### WORK TO COMPLETE:
Only lines with the word "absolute" are wanted; copy each of them from the listing below.

### SUPPLIED DATA:
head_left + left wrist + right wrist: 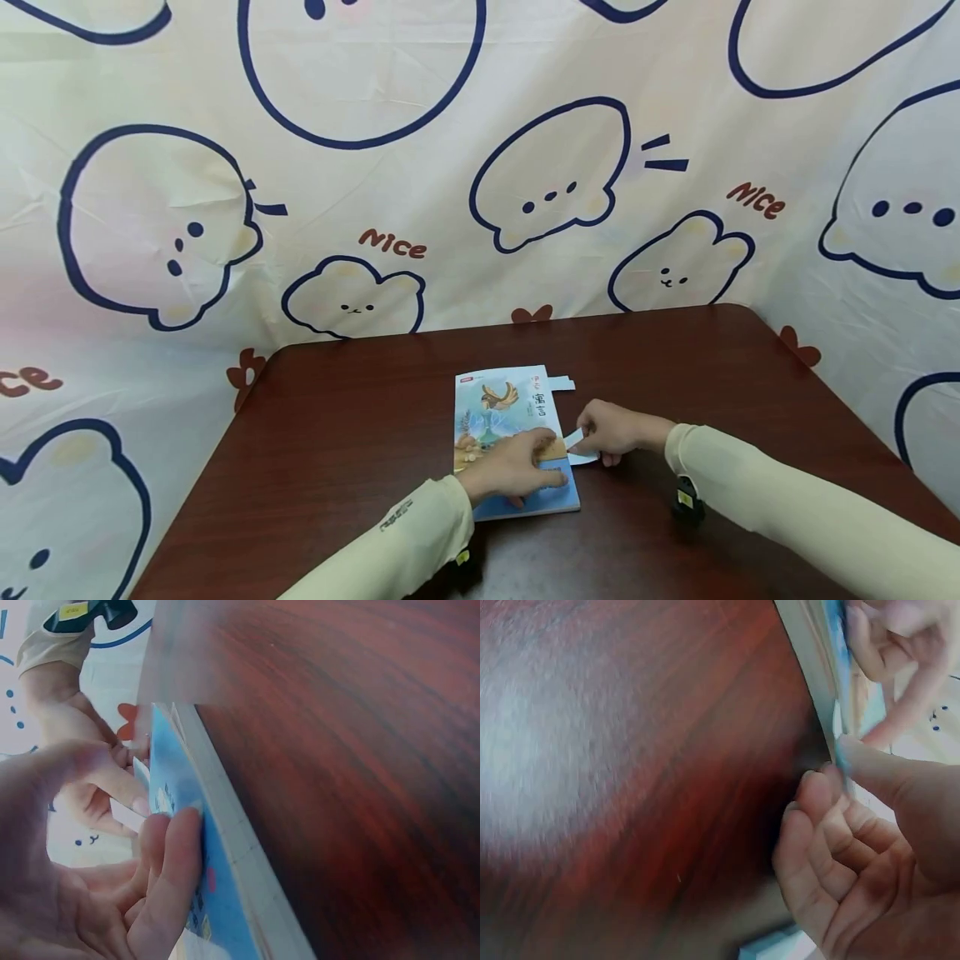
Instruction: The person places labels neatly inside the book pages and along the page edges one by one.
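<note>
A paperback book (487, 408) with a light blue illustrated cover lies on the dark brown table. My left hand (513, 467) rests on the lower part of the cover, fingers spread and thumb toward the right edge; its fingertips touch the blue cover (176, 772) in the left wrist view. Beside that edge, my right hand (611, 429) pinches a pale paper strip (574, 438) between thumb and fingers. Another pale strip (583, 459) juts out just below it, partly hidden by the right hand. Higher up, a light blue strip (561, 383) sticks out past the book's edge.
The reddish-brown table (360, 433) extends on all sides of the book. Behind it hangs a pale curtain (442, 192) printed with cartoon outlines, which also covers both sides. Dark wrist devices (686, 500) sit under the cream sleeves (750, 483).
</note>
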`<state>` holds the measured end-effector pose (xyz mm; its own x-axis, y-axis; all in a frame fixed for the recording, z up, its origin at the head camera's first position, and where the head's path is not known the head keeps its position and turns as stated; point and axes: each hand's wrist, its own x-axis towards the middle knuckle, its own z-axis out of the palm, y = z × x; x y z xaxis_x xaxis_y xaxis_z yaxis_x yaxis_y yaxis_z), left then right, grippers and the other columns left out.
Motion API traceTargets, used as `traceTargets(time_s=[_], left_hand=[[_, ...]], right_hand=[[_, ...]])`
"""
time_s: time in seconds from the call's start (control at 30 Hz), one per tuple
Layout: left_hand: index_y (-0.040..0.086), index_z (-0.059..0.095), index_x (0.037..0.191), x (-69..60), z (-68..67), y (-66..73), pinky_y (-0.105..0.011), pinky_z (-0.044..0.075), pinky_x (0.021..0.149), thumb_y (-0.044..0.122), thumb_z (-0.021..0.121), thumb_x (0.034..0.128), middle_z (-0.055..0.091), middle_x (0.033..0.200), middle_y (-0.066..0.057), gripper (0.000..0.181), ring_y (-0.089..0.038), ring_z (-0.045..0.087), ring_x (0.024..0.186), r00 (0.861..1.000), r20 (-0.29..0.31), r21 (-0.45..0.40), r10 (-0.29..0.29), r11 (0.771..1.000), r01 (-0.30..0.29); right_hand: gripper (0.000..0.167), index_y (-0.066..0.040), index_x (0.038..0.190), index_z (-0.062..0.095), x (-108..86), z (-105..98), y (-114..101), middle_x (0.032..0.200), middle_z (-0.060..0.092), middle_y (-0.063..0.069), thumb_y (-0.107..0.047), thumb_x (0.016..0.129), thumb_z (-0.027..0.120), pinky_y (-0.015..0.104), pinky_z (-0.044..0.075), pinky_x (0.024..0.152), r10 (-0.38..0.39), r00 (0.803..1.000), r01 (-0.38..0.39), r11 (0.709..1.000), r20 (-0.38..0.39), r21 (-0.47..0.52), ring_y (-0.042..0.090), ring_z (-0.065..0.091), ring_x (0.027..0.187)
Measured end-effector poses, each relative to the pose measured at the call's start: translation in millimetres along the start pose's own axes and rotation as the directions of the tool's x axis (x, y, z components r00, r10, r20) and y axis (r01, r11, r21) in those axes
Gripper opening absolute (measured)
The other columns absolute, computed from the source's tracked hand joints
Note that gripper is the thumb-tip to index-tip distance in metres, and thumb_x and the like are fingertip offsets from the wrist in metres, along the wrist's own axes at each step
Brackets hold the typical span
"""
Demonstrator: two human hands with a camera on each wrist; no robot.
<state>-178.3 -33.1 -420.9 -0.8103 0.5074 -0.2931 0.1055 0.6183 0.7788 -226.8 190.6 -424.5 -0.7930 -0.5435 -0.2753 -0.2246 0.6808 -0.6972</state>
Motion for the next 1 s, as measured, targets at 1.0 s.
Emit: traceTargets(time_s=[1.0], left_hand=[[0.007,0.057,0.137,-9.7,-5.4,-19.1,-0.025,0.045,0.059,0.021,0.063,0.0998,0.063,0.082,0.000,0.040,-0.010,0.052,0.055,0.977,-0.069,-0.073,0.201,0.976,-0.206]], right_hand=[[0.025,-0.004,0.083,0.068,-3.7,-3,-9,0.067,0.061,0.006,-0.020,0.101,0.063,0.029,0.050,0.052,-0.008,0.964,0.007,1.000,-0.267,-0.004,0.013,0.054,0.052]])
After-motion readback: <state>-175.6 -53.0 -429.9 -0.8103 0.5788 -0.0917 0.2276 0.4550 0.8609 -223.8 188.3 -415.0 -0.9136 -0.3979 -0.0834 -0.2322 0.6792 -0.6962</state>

### EXERCISE OUTPUT:
Gripper opening absolute (measured)
The other columns absolute, computed from the source's tracked hand joints

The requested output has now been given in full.